_TASK OBJECTIVE_. Write every line below out again, exactly as given, but leave out the pictures.

_STORED DATA_.
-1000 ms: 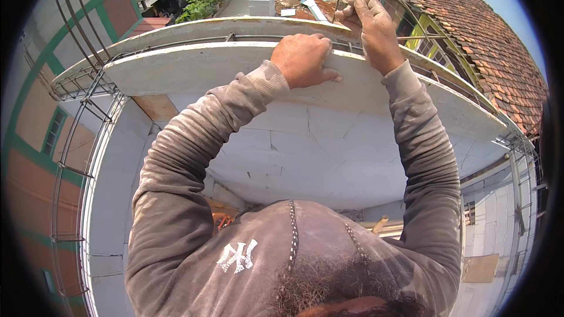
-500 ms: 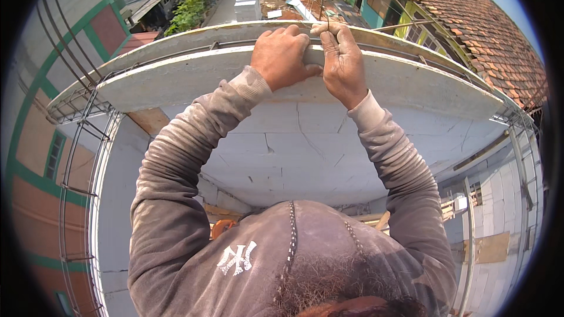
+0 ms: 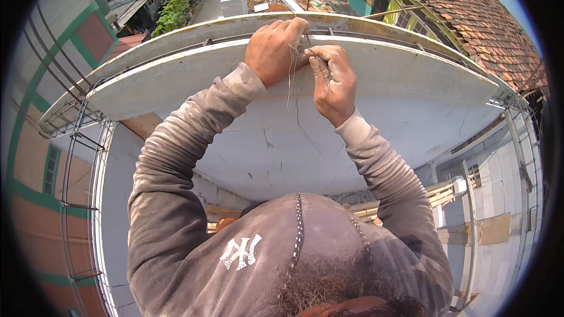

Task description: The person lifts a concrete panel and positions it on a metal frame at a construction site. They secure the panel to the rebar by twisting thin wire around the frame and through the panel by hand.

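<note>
My left hand is closed at the top edge of the pale wall form, fingers curled over. Thin tie wire dangles below its fingertips, the loose ends hanging down the form's near face. Close by on the right, my right hand is raised in a pinch, thumb and forefinger pressed together just below the edge, where a strand of the wire seems to run. My fingers partly hide the grip. Steel reinforcing bars lie lengthwise between the form's two boards, behind my hands.
A rebar cage stands at the left corner, with upright bars above it. At right are a block wall and a pole. Beyond the form are stacked white blocks and a tiled roof.
My right hand has come down from above the form's edge to just below it. The wire that stood up above my fingers now hangs between my hands. My left hand shifted slightly left.
</note>
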The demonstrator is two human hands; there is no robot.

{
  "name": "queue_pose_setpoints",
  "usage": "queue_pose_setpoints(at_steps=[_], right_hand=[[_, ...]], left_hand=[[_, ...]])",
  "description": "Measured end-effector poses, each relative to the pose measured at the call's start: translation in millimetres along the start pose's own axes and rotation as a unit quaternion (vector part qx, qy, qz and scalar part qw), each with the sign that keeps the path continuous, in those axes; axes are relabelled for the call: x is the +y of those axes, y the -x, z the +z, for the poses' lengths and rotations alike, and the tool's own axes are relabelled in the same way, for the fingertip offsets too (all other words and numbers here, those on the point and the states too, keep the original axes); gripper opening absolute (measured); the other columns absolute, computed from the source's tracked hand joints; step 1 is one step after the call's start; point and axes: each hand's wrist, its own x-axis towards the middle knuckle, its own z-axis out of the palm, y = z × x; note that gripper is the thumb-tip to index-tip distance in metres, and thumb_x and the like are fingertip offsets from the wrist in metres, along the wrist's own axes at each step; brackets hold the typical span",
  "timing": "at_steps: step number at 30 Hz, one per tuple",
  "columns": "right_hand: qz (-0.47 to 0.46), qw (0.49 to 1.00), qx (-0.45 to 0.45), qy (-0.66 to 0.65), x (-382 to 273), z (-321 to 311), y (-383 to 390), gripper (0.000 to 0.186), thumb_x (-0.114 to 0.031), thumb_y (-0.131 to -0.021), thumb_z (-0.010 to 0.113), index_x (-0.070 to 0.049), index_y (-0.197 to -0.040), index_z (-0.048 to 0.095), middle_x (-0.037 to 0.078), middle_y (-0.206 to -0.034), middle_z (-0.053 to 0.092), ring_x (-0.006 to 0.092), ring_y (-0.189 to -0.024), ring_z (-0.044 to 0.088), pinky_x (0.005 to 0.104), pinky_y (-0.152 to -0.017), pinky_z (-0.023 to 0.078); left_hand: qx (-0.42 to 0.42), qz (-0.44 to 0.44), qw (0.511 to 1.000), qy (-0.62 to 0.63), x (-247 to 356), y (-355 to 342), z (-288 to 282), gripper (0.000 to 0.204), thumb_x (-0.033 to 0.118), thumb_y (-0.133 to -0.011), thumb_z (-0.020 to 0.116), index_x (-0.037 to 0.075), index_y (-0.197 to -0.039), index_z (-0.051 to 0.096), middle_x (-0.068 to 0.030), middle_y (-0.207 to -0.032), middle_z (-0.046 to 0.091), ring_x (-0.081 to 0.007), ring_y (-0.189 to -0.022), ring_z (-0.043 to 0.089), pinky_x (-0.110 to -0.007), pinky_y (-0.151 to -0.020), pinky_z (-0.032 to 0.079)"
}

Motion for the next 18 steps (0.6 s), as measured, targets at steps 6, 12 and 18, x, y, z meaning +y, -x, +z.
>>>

_COMPLETED TASK_.
-1000 ms: 
-500 ms: 
+0 ms: 

Task description: The person lifts a concrete panel and positions it on a metal frame at a construction site. They secure the panel to the rebar by twisting thin wire around the frame and through the panel by hand.

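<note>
My left hand is closed at the top edge of the pale wall form, fingers curled over. Thin tie wire dangles below its fingertips, the loose ends hanging down the form's near face. Close by on the right, my right hand is raised in a pinch, thumb and forefinger pressed together just below the edge, where a strand of the wire seems to run. My fingers partly hide the grip. Steel reinforcing bars lie lengthwise between the form's two boards, behind my hands.
A rebar cage stands at the left corner, with upright bars above it. At right are a block wall and a pole. Beyond the form are stacked white blocks and a tiled roof.
My right hand has come down from above the form's edge to just below it. The wire that stood up above my fingers now hangs between my hands. My left hand shifted slightly left.
</note>
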The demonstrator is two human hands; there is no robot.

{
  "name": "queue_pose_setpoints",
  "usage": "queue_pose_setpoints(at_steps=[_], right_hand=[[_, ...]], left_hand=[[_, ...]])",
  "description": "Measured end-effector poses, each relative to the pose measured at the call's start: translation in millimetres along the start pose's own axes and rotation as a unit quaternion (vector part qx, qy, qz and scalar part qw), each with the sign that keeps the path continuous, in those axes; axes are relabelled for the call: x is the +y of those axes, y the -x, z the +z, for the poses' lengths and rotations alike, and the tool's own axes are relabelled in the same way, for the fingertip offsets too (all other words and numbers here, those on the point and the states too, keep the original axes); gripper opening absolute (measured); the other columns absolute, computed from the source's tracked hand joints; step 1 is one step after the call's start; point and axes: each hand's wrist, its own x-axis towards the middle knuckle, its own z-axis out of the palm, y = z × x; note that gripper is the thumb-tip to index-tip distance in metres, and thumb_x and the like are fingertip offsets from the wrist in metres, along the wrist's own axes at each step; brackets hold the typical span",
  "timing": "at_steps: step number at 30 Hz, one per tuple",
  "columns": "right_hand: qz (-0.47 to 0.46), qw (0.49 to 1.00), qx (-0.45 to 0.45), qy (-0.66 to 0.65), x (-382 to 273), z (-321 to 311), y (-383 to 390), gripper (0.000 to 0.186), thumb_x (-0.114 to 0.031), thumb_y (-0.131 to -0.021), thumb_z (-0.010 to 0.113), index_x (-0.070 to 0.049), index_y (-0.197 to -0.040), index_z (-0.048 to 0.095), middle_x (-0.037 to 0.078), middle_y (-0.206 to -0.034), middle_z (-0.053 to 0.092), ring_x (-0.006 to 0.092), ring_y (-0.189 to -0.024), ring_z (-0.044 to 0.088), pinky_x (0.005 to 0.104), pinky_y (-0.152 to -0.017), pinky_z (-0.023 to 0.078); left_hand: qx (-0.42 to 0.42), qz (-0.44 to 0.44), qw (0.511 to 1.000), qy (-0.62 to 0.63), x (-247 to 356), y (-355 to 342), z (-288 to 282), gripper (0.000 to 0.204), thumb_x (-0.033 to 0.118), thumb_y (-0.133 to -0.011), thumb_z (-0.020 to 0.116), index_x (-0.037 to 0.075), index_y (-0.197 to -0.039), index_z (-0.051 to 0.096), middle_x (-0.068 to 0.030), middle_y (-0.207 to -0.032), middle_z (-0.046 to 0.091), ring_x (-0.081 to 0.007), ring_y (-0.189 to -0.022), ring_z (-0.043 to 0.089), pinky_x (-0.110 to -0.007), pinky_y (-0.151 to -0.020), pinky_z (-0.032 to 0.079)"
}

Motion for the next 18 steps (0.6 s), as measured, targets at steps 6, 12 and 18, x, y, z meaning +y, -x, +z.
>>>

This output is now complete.